Israel and Palestine

But Sheridan’s real animus, it turns out, is directed at “taxpayers’ money” which goes to various agencies working with Palestinian relief organisations. The Australian clearly has a house rule that government expenditure its writers dislike must be described as “taxpayers’ money”, unlike, say, money spent on submarines, which Sheridan wants more of.

He may well be right that some of this money could be better directed, although his major informant for this argument appears to be Michael Danby, the member for Melbourne Ports, and “certainly the Australian politician who knows more about the Middle East than any other”.

Oddly this part of Sheridan’s polemic echoes a recent story along very similar lines in the Australian Jewish News, which gave prominence to Danby’s criticism of Foreign Minister Carr for allowing funding to the UN Relief and Works Agency in Palestine. Danby may well know more about the Middle East than his peers — if so, that is a sad reflection on the general level of knowledge within the Parliament — but he is also an overt and proud lobbyist for Israel, as is Sheridan.

Let’s assume, however, they are both right, and the UNWRA is “a notorious boondoggle of vast waste and political dysfunction”. Let’s further assume Sheridan is right and it would be better to spend the funds on diplomacy than support for the Palestinian groups he abhors.

Under Gillard, Australia’s diplomatic stance on the Palestinian issue is to support the Israeli government of the day, whatever their policies. It must have been a hard day for Sheridan, given his bromance with Kevin Rudd, and his dislike of Gillard, when the prime minister overruled Rudd, then foreign minister, on the vote recognising Palestine as a state, instead backing Israel.

Were Australia to take an independent position on the Israeli/Palestinian debate, similar to that of some European countries, and recognise that a peace settlement requires more than supporting every Israeli demand, this would indeed be “good diplomacy”, though I doubt it would please Sheridan.

There is something perverse about the constant emphasis on our relations with Israel, which in any rational assessment of what matters to Australia is surely at best a second order issue.

The Security Council

There is a temptation for me to agree with Sheridan that the decision to seek a seat on the Security Council is wrong-headed and has led to some strange funding choices. The seat is not, however, the major reason for Australian aid to Africa increasing, as he argues in his piece. This has been a major demand from the development sector for many years, and reflects international consensus on where development assistance is most required.

Sheridan apparently sees the search for a seat as a direct misuse of the taxes of “a policeman in Dandenong, a shearer in Scone, a miner in Mt. Isa.” But is there not a major inconsistency in arguing for more diplomatic engagement and rejecting the possibility of engagement within one of the major arenas where global decisions are made?

My own scepticism about the Security Council bid is that were we to win — which is increasingly unlikely — we would effectively act as another vote for the United States, rather than carving out an independent Australian position.

My hope is, should Australia be awarded a seat, that the foreign minister of the time — most likely it will be Julie Bishop — would actually use the position to develop a genuinely Australian perspective on global issues.

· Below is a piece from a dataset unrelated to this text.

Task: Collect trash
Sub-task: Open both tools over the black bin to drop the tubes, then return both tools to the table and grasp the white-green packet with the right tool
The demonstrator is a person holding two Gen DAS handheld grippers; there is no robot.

A position where we acted as a broker and intermediary between our traditional North Atlantic allies and the countries of our region.

If that were the case we would also recognise that the demand to increase our foreign assistance to 0.5% of Gross National Index is a commitment to some sense of global equity, which for a country situated where Australia is should be both a moral and a realistic priority, whether Greg Sheridan likes it or not.